(Given information):
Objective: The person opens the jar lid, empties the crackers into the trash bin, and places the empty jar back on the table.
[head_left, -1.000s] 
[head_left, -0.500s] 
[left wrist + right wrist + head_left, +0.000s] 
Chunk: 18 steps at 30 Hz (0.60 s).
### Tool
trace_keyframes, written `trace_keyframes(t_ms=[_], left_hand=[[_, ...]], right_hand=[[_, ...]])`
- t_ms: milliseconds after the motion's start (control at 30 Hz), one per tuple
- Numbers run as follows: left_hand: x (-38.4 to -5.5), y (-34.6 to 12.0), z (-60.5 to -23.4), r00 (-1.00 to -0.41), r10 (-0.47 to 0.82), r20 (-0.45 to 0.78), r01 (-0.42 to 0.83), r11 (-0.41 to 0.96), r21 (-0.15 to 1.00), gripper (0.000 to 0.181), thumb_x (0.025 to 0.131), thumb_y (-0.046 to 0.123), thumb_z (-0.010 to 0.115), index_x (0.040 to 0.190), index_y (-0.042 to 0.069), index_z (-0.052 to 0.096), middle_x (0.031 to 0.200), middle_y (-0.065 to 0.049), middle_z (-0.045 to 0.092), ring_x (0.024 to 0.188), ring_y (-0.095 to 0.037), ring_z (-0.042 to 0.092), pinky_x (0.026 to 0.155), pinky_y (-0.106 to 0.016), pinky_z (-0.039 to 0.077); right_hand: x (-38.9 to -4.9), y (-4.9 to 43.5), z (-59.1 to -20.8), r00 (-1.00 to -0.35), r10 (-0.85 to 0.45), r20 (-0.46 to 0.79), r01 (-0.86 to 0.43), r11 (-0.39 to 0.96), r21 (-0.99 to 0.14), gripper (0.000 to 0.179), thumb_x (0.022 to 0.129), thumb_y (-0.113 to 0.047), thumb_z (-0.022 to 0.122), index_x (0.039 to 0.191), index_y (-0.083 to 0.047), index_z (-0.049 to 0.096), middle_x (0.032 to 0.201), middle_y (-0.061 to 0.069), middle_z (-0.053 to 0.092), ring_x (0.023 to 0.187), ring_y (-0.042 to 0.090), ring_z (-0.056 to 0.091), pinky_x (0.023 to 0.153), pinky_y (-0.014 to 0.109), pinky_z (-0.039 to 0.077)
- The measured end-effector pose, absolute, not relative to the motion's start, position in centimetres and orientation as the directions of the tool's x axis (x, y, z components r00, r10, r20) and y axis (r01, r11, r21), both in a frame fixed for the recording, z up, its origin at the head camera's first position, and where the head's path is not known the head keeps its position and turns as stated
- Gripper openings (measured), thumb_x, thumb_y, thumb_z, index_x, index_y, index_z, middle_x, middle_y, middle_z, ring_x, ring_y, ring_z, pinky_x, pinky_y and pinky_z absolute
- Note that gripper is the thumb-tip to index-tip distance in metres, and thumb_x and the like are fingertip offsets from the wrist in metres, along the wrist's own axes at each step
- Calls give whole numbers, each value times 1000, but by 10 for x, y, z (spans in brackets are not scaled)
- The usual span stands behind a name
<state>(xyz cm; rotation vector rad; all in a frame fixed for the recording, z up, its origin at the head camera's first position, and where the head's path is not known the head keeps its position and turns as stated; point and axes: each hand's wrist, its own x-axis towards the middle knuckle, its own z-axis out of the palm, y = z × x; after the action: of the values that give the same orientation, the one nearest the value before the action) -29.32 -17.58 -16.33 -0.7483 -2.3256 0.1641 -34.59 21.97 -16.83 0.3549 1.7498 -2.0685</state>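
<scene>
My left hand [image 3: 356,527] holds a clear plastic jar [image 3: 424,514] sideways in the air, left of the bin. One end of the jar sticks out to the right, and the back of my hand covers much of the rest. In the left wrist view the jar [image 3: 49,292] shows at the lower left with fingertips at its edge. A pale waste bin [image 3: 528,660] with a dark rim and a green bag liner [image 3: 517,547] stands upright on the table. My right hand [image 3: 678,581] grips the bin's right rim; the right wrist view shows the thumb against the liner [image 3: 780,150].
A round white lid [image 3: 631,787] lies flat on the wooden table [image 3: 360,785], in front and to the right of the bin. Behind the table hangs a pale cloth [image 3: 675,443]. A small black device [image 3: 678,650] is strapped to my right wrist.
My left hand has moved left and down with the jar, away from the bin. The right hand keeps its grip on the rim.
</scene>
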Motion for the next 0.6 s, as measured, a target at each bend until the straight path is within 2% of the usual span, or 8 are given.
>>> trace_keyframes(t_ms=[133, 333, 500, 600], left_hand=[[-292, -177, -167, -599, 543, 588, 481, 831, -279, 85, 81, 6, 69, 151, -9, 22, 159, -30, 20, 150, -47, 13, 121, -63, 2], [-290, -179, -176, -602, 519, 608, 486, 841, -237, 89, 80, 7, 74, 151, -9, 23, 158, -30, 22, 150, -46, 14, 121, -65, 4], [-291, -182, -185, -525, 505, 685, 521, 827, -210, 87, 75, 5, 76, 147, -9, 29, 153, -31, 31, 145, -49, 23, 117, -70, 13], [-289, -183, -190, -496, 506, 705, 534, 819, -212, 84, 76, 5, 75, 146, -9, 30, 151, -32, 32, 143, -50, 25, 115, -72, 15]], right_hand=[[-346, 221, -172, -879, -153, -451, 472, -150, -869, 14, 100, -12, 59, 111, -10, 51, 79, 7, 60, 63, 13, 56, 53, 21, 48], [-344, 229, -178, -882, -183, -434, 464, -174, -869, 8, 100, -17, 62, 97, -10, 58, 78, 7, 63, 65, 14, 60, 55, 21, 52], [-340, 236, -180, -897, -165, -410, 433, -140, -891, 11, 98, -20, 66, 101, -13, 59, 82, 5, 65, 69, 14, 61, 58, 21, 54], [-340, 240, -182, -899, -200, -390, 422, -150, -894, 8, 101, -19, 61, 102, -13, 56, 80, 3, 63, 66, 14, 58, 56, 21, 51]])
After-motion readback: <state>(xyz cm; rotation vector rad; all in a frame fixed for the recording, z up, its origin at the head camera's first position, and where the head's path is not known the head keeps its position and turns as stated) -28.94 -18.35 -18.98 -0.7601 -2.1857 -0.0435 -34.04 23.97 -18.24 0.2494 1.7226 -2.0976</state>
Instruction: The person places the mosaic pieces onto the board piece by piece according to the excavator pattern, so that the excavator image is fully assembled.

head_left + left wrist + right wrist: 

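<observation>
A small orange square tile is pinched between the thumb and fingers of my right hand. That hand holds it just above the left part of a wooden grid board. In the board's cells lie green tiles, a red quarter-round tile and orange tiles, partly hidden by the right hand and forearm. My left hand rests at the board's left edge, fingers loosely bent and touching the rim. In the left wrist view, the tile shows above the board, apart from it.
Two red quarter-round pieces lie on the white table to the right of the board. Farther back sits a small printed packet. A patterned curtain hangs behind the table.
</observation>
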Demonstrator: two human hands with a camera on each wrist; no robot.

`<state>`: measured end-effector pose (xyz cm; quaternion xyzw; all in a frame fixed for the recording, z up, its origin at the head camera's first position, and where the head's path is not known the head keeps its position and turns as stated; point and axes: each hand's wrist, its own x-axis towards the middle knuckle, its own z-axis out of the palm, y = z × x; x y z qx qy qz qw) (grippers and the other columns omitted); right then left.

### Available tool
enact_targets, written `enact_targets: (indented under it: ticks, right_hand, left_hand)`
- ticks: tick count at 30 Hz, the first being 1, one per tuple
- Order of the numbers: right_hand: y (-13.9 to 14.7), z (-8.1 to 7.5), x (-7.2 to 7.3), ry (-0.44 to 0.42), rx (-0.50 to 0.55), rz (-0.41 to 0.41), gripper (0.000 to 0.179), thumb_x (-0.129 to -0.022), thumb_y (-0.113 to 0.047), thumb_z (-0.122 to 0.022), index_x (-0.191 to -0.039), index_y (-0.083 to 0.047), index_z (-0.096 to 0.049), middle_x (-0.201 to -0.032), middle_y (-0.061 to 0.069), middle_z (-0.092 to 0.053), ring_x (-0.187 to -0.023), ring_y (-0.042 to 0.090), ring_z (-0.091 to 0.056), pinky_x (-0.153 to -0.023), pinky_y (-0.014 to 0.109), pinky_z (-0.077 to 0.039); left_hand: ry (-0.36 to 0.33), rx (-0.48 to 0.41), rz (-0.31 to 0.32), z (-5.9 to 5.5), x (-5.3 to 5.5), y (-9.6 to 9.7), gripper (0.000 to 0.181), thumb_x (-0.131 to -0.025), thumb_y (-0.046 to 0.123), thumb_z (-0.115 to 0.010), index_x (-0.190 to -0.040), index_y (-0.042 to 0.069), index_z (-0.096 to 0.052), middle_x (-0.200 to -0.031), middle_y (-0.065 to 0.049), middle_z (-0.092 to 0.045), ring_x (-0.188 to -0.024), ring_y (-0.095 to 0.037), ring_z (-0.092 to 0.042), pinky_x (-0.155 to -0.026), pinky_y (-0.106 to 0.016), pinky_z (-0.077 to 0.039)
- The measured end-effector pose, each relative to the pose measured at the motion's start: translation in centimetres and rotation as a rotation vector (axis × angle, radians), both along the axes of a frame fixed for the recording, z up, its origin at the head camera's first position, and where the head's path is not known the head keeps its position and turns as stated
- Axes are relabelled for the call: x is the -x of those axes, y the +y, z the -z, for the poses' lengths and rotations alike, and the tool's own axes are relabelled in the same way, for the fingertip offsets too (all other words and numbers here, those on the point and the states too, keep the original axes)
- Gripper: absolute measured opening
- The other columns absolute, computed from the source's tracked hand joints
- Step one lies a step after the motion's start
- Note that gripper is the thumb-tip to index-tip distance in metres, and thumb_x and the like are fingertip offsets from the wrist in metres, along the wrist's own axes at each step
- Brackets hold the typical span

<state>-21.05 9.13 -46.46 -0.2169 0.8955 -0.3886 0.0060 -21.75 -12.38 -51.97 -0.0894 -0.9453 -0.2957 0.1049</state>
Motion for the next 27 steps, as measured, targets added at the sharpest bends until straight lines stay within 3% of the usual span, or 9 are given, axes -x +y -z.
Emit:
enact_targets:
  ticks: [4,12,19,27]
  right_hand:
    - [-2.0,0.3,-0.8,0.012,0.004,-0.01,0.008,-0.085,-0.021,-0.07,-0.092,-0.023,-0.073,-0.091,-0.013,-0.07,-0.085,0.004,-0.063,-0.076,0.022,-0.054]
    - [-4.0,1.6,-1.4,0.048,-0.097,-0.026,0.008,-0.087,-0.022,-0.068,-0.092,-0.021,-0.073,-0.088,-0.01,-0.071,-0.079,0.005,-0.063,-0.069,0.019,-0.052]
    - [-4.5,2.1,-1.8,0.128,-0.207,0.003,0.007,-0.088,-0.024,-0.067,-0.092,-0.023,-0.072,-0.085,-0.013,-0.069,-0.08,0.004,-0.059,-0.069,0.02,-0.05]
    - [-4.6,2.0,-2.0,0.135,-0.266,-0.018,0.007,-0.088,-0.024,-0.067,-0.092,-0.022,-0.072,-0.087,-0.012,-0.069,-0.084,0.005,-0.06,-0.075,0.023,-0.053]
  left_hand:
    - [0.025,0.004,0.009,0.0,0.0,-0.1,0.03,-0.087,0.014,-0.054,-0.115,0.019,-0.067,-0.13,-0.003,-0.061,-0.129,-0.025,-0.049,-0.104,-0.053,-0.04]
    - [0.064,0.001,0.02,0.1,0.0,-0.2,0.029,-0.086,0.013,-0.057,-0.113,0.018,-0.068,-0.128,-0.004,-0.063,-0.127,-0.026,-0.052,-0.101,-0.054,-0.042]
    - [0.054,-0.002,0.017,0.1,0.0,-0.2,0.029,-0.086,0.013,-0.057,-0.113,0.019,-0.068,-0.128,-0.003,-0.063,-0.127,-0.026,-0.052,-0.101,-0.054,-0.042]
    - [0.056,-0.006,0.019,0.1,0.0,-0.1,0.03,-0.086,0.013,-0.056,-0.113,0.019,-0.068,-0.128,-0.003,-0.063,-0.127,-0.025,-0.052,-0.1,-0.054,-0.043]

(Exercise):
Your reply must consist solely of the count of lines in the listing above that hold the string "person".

(Answer to this problem):
2